Mais ce sont surtout les commerçants qui témoignent le mieux de cette efficacité et déclarent qu’avec CB, les transactions sont en moyenne jusqu’à 10 fois moins coûteuses que celles des principaux concurrents. En prime, notre réseau affiche un niveau de sécurité exceptionnel, avec des taux de fraude parmi les plus bas du marché. Cette combinaison d’optimisation économique et de fiabilité fait toute la différence, en particulier dans un contexte économique tendu.
Dans un contexte géopolitique tendu, comment évaluez-vous l’importance de la souveraineté des moyens de paiement ? Quels sont les risques d’une trop grande dépendance aux systèmes internationaux ?
Dans un contexte géopolitique instable, la souveraineté des moyens de paiement est une question stratégique pour l’autonomie économique et la résilience des pays. Un système de paiement souverain comme CB offre une indépendance cruciale face aux aléas internationaux, qu’ils soient liés à des tensions politiques, des sanctions économiques ou de cyber-attaques.
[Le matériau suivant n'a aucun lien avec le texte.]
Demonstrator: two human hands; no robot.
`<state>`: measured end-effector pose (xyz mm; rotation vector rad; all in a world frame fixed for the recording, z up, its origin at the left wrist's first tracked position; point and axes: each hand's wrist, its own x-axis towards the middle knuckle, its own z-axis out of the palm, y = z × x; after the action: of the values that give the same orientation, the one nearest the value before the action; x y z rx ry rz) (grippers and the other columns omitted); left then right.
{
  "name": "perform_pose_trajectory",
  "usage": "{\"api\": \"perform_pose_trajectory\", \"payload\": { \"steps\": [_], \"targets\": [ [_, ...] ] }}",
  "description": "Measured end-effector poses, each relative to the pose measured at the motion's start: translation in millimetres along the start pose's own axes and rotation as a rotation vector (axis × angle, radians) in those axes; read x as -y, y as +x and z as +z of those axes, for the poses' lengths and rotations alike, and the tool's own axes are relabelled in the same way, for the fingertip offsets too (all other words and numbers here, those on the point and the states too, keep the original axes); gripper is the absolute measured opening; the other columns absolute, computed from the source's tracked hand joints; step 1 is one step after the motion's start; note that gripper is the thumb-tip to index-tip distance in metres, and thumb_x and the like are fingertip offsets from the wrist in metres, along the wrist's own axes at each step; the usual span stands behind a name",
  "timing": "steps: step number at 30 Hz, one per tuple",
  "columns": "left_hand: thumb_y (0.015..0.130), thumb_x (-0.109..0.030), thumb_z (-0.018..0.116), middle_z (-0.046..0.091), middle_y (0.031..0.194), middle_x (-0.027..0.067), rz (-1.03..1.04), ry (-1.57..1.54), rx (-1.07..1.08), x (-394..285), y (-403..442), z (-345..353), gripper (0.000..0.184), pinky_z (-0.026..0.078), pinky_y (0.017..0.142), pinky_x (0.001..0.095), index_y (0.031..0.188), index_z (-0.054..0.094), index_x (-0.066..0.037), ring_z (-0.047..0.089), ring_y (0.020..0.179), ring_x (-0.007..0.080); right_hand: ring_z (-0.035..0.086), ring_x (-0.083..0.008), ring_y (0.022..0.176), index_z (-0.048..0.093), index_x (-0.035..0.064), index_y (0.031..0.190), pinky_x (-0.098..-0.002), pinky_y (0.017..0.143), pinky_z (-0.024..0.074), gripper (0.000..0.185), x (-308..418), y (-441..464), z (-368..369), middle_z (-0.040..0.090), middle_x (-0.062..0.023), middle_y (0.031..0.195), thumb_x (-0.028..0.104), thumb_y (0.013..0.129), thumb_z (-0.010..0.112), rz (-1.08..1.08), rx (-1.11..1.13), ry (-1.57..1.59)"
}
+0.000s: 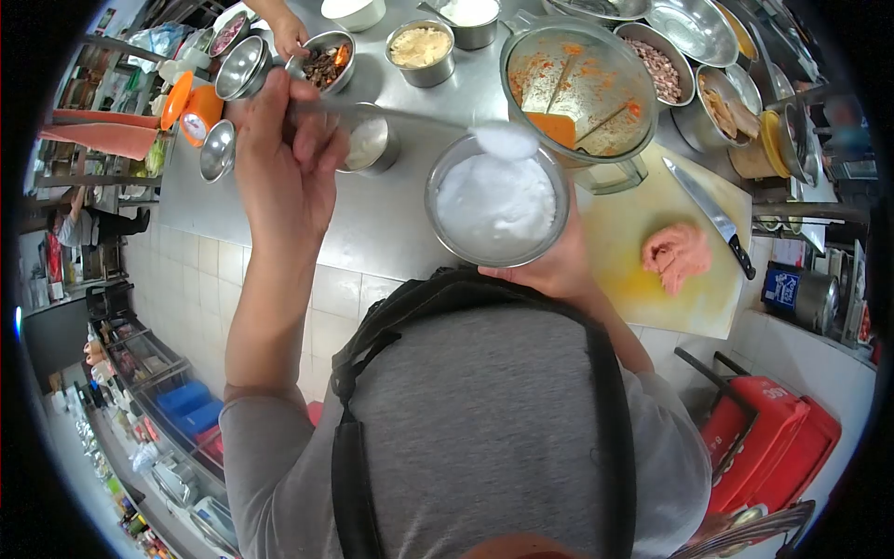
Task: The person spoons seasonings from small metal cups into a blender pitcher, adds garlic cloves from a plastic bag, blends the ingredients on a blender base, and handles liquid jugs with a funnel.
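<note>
In the head view, my left hand (289,140) grips a long-handled metal spoon (400,115), its handle smeared by motion. White powder heaps the spoon's bowl, held over the far rim of a round metal bowl (436,228). That bowl is full of white powder (495,207). My right hand (554,256) wraps round its right side and underside, partly hidden, keeping it above the table's near edge. Beyond it stands a large clear jug (521,79) smeared with orange bits, an orange spatula (555,129) inside.
A cutting board (615,307) carries a pink lump (676,258) and a knife (703,200). Small metal bowls of food line the table (372,224), including a yellowish one (421,47). Another person's hand (284,28) reaches to a bowl of dark pieces (328,65). An orange scale (198,114) stands left.
</note>
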<state>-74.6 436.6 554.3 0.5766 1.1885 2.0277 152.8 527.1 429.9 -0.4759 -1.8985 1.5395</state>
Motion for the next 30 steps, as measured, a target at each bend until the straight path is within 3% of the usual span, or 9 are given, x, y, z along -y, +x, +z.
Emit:
{"api": "perform_pose_trajectory", "payload": {
  "steps": [6,10,13,19,22,24,26,28,30],
  "targets": [
    [0.098,-0.025,0.044,0.039,0.052,-0.0024,0.115,0.009,0.043,26.0,16.5,35.6,0.027,0.028,0.043,0.0199,0.086,0.056,-0.005,0.035,0.047,0.0062,0.04,-0.0278,0.125,0.023,0.0002,0.137,-0.0406,0.104,0.0323,0.114,3.3,-1.7,-3.9,0.039,-0.0163,0.133,0.025,0.05,0.092,0.011,0.001,-0.013],
    [0.1,-0.023,0.04,0.057,0.064,0.0066,0.298,0.42,0.198,48.0,6.5,37.0,0.029,0.033,0.046,0.0207,0.087,0.056,-0.002,0.048,0.056,0.0072,0.04,-0.0285,0.125,0.022,-0.0004,0.137,-0.04,0.105,0.0323,0.117,2.3,-4.2,-4.7,0.039,-0.0173,0.133,0.03,0.048,0.092,0.038,-0.022,-0.021],
    [0.1,-0.021,0.038,0.059,0.075,0.01,0.693,0.713,0.514,46.3,-0.8,30.8,0.029,0.036,0.047,0.0218,0.086,0.053,0.0,0.047,0.056,0.0089,0.04,-0.0283,0.125,0.022,-0.0005,0.137,-0.0399,0.105,0.032,0.117,-1.9,-3.7,-3.7,0.039,-0.0171,0.132,0.03,0.048,0.092,0.032,-0.012,0.007],
    [0.1,-0.018,0.035,0.055,0.07,0.0105,0.741,0.333,0.429,12.2,-20.6,6.6,0.03,0.035,0.045,0.0224,0.082,0.05,0.001,0.042,0.05,0.01,0.04,-0.0291,0.125,0.025,-0.0003,0.136,-0.0402,0.105,0.0314,0.114,3.9,-0.1,0.3,0.039,-0.0172,0.132,0.029,0.048,0.092,0.017,-0.028,0.05],
    [0.1,-0.02,0.037,0.054,0.066,0.0095,0.709,0.555,0.424,18.5,-29.1,-13.6,0.032,0.034,0.044,0.0215,0.081,0.051,0.002,0.042,0.048,0.0088,0.04,-0.0259,0.125,0.024,0.0012,0.136,-0.0397,0.104,0.0334,0.111,3.7,-0.1,1.8,0.038,-0.0149,0.132,0.018,0.05,0.092,-0.005,-0.004,-0.02],
    [0.099,-0.023,0.04,0.053,0.063,0.0053,0.479,0.667,0.275,28.6,-42.6,-20.4,0.034,0.033,0.043,0.0203,0.079,0.054,0.001,0.043,0.048,0.0065,0.04,-0.0259,0.125,0.024,0.0011,0.136,-0.0396,0.104,0.0341,0.111,5.7,0.8,4.8,0.038,-0.0151,0.132,0.018,0.05,0.091,-0.023,-0.007,-0.061],
    [0.099,-0.026,0.041,0.051,0.061,0.0036,0.306,0.57,0.17,39.9,-49.4,-22.0,0.035,0.033,0.043,0.021,0.08,0.054,0.001,0.042,0.047,0.0064,0.041,-0.0259,0.124,0.024,0.0011,0.136,-0.0395,0.103,0.0348,0.11,5.2,1.1,8.2,0.038,-0.0153,0.132,0.017,0.051,0.091,-0.04,-0.014,-0.103],
    [0.099,-0.029,0.042,0.046,0.056,0.0013,0.231,0.424,0.135,46.6,-47.7,-21.3,0.036,0.033,0.042,0.0225,0.08,0.053,-0.001,0.039,0.045,0.0066,0.041,-0.031,0.124,0.025,-0.0002,0.136,-0.0414,0.104,0.0325,0.116,1.4,0.1,10.9,0.039,-0.018,0.13,0.032,0.047,0.092,0.019,-0.065,-0.047],
    [0.099,-0.028,0.04,0.034,0.052,-0.0026,0.117,0.236,-0.014,50.1,-45.3,-23.3,0.03,0.026,0.04,0.0229,0.081,0.049,-0.005,0.028,0.042,0.0058,0.042,-0.0282,0.123,0.024,0.0005,0.136,-0.0404,0.103,0.0342,0.112,5.8,0.2,9.1,0.04,-0.0167,0.131,0.024,0.049,0.091,-0.007,-0.047,-0.077]
  ]
}}
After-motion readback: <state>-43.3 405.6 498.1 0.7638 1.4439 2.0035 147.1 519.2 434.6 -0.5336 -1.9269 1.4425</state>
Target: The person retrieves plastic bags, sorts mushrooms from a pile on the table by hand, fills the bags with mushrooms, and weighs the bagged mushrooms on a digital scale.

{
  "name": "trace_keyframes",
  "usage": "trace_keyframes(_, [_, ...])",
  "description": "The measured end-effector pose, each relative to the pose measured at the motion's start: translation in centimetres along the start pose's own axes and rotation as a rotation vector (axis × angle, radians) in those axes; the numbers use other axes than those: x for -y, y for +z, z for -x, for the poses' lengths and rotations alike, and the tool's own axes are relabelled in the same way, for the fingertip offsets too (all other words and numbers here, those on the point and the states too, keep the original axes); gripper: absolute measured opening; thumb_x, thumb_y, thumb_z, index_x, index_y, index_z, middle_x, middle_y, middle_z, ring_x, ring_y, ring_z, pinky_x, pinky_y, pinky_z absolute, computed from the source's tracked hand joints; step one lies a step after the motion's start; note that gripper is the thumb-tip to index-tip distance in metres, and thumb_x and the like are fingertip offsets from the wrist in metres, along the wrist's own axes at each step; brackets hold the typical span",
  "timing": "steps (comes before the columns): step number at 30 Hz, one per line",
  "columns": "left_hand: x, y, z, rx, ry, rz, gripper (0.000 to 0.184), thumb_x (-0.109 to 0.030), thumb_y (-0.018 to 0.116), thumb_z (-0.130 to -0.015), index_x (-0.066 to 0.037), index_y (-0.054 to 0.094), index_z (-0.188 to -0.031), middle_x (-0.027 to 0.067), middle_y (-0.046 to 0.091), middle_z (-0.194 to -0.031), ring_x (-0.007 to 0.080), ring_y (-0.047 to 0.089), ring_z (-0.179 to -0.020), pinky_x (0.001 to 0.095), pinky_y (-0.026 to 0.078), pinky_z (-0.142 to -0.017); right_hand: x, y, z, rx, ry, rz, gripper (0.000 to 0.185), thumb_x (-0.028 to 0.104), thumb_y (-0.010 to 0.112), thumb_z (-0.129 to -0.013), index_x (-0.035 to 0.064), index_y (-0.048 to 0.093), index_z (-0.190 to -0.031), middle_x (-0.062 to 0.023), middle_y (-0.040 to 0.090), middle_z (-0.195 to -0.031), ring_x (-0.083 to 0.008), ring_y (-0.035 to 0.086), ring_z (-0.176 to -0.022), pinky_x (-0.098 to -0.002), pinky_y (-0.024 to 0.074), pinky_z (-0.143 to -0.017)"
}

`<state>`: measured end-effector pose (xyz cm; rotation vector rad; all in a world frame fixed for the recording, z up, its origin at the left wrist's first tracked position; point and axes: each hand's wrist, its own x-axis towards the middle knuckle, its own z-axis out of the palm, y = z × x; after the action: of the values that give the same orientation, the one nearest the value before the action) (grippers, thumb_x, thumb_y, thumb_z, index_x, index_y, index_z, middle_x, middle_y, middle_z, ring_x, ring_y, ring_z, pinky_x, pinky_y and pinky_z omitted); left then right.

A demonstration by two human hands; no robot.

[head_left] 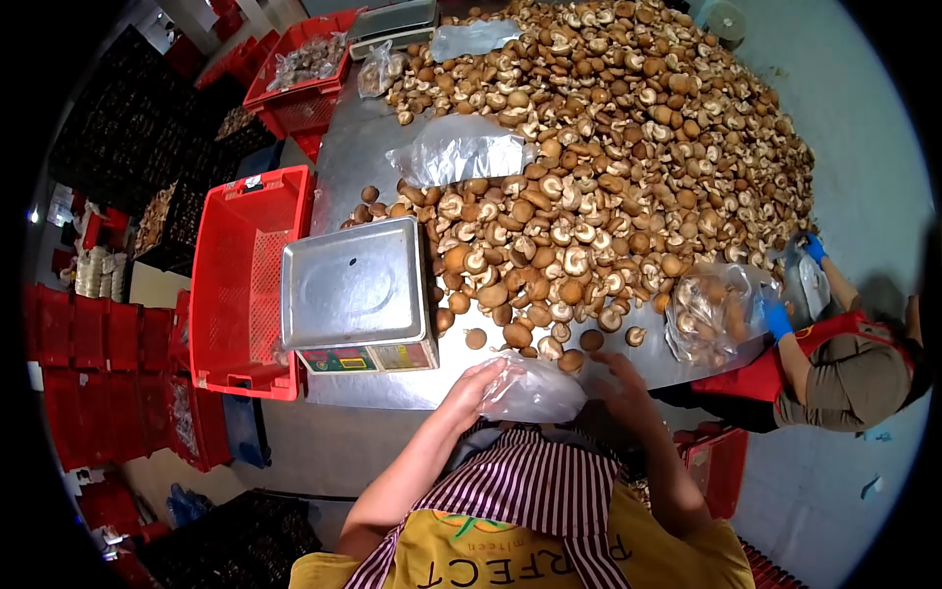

Avec CB et STET, la France dispose d’une plateforme de paiement domestique résiliente qui respecte les spécificités françaises et européennes, protège les données sensibles et garantit un haut niveau de sécurité, contribuant ainsi à la confiance des commerçants, des consommateurs, et à la souveraineté économique de la France.
Comment l’authentification forte a-t-elle impacté les taux de fraude en ligne ? Face à l’émergence de nouvelles menaces, comment évoluent les systèmes de détection ?
Depuis l’entrée en vigueur de l’authentification forte, le taux de fraude dans le e-commerce a été divisé par deux, démontrant son efficacité pour sécuriser les transactions en ligne. Les internautes bénéficient ainsi d’un niveau de protection renforcé, favorisant la confiance dans les paiements numériques.
Cependant, les fraudeurs n’ont pas disparu ; ils ont juste évolué. Avec l’émergence de nouvelles menaces, il est impératif de rester vigilant. Pour répondre, CB et STET investissent massivement dans des solutions basées sur l’intelligence artificielle. Les technologies mobilisées permettent de détecter les comportements suspects en temps réel et d’anticiper les nouvelles tendances frauduleuses, garantissant une sécurité optimale sans compromettre l’expérience utilisateur.
Philippe Laulanie est membre du Jury du Grand Prix des Favor’i E-commerce 2025. Le Prix du Jury est une distinction qui se divise en 3 catégories : le Prix RSE, le Prix de l’Innovation et le Prix Espoir. Chaque année, cette récompense est décernée par le Grand Jury qui rassemble des professionnels reconnus du secteur, experts et passionnés de e-commerce. Rendez-vous le 6 mars 2025, en direct sur BFM Business, pour la cérémonie de cette 18ème édition.